Testimony Sheds New Light on Proposed Chicago Foam Ban

The City of Chicago is currently reviewing an amendment that would change the type of single-use foodservice items available for use throughout the city. The proposed amendment to Title 7 of the Municipal Code of Chicago would ban the use polystyrene foam, a material that makes up many forms of foodservice products that restaurants and small businesses depend on daily. Polystyrene foam is often mistakenly referred to as Styrofoam®, a registered trademark of the Dow Chemical Company.  Foam is the preferred material of foodservice items because it’s inexpensive compared to alternatives and provides several amenities that consumers prefer.

Representatives of Dart Container Corporation testified before the Committee on Finance in order to ensure the facts surrounding the use of foam and its impact on the city were correctly interpreted. AnnMarie Treglia, Dart’s Global Manager of Government Affairs and the Environment, led the team during the testimony.
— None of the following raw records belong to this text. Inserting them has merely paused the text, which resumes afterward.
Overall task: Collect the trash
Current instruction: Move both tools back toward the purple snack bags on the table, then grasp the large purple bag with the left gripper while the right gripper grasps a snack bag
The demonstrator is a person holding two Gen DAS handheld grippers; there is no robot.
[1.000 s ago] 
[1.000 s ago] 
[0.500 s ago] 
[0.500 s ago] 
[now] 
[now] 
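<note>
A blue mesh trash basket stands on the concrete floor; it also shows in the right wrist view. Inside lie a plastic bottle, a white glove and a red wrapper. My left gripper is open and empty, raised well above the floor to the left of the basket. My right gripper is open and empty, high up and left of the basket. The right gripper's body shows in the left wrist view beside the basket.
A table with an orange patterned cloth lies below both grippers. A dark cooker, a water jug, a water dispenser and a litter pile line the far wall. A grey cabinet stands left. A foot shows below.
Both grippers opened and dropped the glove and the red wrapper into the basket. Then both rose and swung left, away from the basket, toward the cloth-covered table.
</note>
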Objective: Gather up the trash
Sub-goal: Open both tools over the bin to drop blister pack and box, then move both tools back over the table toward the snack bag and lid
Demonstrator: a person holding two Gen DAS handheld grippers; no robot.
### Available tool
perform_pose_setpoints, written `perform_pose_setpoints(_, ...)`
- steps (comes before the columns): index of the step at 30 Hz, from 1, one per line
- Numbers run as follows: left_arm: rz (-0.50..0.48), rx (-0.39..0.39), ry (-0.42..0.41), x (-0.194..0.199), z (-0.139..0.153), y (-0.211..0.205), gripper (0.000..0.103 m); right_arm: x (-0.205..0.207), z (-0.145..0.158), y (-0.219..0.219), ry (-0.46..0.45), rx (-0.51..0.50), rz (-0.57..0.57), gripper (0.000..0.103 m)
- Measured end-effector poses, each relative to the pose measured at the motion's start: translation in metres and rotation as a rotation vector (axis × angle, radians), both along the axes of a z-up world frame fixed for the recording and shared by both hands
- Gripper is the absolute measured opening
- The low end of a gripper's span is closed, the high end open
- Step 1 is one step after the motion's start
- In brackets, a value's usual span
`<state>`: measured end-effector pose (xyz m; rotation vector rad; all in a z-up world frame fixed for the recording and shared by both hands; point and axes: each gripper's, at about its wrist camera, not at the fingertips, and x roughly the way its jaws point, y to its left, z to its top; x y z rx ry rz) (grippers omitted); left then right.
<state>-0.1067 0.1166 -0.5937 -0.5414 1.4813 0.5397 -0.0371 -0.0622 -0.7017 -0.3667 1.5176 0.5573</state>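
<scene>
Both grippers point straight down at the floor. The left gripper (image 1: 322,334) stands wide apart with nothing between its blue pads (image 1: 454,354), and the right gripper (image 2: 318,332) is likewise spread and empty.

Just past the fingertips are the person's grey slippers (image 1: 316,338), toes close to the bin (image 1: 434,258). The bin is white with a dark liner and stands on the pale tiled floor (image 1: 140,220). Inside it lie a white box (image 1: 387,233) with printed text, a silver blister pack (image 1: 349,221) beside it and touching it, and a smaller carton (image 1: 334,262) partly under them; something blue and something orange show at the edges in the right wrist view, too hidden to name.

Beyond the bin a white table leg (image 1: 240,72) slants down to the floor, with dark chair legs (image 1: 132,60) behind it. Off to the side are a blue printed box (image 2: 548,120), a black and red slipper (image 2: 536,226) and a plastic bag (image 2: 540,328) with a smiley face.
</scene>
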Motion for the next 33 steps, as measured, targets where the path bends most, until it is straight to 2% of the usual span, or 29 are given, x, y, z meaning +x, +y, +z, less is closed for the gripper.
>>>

Treglia opened her remarks by discrediting portions of the amendment, commenting that, “The statement ‘polystyrene food service products and disposable food service ware have significant adverse impacts on the environment’ is just a broad sweeping statement with no facts presented to back up this claim.” Noting that litter is simply a result of how human’s behave, Treglia went on to comment that banning foam products will not do away with litter issues, but instead replace foam litter with a different type of waste. Treglia confirmed this theory by citing a recent study in San Francisco, CA, where the amount of plastic-coated paper cup litter increased once foam products were banned, simply displacing one type of litter for another.

Treglia also noted that while some may not be educated on the matter, foam is 100% recyclable. She commented: “Dart began recycling post-consumer foam in 1990 before it was the ‘green’ thing to do. Today, Dart has foam drop-off centers at select US and International facilities… In addition, various U.S. cities offer public foam drop-off locations and some even have curbside collection.” One city currently benefiting from a foam recycling program is Highland Park, IL, a suburb of Chicago. Working with the local city council and industry colleagues, Dart developed and implemented a foam recycling program at drop-off sites that were already established.  According to Treglia, “This program has been in operation for three years and has been very positive and successful.” Citing the success of the local recycling program makes the case for implementing others of its kind in Chicago as opposed to banning the preferred material.